* _What is expected_:
Reproduce verbatim the lines of the material below, starting at the line with "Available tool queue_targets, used" and ending at the line with "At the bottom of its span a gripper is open", both inclusive; skip the rest.

* _Material for this exercise_:
════════

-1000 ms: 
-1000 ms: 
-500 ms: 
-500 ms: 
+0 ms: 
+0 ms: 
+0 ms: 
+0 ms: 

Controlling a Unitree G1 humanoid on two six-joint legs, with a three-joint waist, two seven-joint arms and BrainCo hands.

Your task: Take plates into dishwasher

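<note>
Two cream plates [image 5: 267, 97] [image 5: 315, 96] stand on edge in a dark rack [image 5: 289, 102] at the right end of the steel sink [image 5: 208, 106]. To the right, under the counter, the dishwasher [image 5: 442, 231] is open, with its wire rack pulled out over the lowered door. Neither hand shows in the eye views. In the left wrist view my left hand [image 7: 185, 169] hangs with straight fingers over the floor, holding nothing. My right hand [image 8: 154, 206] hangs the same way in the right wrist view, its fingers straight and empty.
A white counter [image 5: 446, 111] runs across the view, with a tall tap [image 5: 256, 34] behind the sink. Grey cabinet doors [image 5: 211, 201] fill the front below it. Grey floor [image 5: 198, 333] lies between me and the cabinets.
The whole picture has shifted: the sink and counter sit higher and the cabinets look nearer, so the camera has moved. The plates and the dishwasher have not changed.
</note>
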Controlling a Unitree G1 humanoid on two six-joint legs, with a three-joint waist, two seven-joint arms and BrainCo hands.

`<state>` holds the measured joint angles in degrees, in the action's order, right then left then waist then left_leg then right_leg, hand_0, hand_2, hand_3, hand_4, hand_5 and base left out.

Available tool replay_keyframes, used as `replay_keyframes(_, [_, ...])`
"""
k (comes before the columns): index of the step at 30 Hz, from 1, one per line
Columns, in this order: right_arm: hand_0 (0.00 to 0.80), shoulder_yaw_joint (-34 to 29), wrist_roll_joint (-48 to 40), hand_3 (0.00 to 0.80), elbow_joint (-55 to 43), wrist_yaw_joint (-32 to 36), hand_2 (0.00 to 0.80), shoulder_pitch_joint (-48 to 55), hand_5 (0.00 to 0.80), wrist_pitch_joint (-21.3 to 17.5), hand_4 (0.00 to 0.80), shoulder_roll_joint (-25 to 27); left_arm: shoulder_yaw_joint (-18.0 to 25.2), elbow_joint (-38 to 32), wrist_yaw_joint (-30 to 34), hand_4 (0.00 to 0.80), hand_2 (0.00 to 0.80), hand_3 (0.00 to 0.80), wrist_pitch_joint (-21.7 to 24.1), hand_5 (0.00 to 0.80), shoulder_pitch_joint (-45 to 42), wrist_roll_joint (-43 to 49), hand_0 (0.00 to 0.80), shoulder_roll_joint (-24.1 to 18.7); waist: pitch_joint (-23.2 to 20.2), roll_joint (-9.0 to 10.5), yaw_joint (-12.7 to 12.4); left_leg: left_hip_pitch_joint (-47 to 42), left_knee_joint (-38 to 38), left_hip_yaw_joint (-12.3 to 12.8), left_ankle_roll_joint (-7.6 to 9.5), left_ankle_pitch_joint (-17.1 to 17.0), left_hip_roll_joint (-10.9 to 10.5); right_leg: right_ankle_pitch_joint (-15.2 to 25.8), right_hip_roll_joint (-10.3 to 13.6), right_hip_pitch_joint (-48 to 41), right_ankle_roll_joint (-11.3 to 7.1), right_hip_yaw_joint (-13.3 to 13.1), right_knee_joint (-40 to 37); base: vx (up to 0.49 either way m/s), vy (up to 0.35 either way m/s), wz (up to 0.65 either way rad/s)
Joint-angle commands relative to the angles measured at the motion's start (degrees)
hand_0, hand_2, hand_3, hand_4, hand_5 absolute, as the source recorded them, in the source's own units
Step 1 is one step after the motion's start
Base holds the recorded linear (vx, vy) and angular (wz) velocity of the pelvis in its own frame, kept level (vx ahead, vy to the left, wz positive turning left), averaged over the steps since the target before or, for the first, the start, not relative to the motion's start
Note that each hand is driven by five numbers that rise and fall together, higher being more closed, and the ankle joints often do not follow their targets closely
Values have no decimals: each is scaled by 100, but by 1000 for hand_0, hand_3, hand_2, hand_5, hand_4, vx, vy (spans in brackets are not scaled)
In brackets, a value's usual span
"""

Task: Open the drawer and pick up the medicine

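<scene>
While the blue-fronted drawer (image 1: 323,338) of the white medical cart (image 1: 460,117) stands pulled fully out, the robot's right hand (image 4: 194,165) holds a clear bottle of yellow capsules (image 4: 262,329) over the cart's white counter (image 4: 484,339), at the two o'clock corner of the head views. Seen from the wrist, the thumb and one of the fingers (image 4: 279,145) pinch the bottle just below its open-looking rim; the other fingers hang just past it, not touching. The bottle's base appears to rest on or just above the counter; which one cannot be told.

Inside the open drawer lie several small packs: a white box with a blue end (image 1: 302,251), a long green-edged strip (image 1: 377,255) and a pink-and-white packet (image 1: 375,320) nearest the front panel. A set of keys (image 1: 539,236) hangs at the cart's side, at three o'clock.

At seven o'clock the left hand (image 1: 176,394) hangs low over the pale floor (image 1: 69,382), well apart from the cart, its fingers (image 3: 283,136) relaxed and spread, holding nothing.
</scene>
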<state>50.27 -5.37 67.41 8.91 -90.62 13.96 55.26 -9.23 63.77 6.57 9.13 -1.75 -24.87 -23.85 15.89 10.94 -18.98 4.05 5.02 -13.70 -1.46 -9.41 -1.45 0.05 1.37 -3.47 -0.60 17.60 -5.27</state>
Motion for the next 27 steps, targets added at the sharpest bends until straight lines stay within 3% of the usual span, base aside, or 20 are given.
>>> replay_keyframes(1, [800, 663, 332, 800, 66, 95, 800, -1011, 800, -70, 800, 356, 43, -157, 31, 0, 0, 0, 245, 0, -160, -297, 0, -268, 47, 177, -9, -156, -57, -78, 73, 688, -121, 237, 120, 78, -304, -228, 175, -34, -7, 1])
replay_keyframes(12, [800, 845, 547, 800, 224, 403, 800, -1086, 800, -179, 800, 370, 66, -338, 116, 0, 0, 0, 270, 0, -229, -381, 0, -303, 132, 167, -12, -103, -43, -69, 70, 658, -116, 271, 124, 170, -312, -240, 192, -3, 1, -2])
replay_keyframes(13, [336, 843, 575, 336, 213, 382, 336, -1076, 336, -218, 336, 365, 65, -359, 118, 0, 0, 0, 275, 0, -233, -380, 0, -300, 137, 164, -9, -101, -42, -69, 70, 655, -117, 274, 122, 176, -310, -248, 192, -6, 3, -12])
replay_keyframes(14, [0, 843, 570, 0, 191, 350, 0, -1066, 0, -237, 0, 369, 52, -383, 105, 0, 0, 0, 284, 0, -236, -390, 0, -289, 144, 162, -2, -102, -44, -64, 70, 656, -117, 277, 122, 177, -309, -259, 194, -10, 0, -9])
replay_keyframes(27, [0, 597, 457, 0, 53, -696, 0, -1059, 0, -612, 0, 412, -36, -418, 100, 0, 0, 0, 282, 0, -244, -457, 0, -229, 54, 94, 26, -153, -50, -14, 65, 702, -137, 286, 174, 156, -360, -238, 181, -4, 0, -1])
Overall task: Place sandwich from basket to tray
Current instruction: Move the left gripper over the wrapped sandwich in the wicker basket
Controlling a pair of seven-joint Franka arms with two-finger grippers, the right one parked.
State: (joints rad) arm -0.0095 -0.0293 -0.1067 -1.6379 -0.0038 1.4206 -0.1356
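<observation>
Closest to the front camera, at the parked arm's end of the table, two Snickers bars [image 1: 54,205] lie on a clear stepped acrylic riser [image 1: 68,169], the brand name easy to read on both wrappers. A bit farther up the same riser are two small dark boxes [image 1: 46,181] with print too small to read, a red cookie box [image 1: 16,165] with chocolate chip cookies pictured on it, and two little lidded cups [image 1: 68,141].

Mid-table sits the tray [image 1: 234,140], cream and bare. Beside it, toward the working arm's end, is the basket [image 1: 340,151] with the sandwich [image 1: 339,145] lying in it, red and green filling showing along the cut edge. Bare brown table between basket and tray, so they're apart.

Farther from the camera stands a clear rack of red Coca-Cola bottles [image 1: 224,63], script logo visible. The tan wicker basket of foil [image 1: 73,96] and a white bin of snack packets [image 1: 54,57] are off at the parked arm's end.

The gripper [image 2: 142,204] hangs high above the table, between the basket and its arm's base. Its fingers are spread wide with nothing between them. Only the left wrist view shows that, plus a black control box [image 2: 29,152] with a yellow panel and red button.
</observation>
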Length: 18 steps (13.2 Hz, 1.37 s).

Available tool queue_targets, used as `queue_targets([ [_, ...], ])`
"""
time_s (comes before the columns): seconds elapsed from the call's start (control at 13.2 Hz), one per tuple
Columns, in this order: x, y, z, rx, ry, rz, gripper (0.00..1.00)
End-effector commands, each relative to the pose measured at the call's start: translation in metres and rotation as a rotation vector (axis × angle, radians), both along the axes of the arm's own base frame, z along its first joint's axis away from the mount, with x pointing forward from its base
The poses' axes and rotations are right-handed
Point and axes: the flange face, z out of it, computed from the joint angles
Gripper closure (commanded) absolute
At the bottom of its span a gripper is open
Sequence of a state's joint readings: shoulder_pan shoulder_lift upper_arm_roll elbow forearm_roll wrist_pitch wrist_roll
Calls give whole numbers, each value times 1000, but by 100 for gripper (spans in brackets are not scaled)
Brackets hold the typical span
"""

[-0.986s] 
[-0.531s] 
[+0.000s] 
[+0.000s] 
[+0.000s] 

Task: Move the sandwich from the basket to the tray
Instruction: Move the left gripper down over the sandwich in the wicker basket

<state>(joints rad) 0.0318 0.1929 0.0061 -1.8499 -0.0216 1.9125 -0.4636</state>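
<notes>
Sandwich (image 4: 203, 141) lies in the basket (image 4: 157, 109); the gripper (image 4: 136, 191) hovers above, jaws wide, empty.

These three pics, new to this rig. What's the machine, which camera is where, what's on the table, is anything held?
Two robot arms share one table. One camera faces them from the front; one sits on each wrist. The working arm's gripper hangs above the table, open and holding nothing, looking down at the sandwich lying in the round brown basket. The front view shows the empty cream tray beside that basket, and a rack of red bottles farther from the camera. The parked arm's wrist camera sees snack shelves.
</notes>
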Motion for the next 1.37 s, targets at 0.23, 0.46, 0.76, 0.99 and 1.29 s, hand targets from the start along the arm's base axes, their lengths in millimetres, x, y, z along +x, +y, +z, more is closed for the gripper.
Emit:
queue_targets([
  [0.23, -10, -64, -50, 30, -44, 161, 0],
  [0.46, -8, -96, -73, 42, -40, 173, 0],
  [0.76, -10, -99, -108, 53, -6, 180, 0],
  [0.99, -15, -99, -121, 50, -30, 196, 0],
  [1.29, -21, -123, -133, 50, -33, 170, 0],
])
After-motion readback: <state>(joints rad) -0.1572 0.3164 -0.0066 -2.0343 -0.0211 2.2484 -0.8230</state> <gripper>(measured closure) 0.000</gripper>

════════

* _Exercise response_:
Available tool queue_targets, used as `queue_targets([ [_, ...], ])`
"""
time_s (comes before the columns): seconds elapsed from the call's start (control at 13.2 Hz), one per tuple
Columns, in this order: x, y, z, rx, ry, rz, gripper (0.00..1.00)
End-effector commands, each relative to the pose measured at the call's start: translation in metres and rotation as a rotation vector (axis × angle, radians), both along the axes of the arm's own base frame, z along its first joint's axis away from the mount, with x pointing forward from its base
The poses' axes and rotations are right-handed
Point and axes: the flange face, z out of it, computed from the joint angles
Gripper closure (commanded) absolute
At the bottom of its span a gripper is open

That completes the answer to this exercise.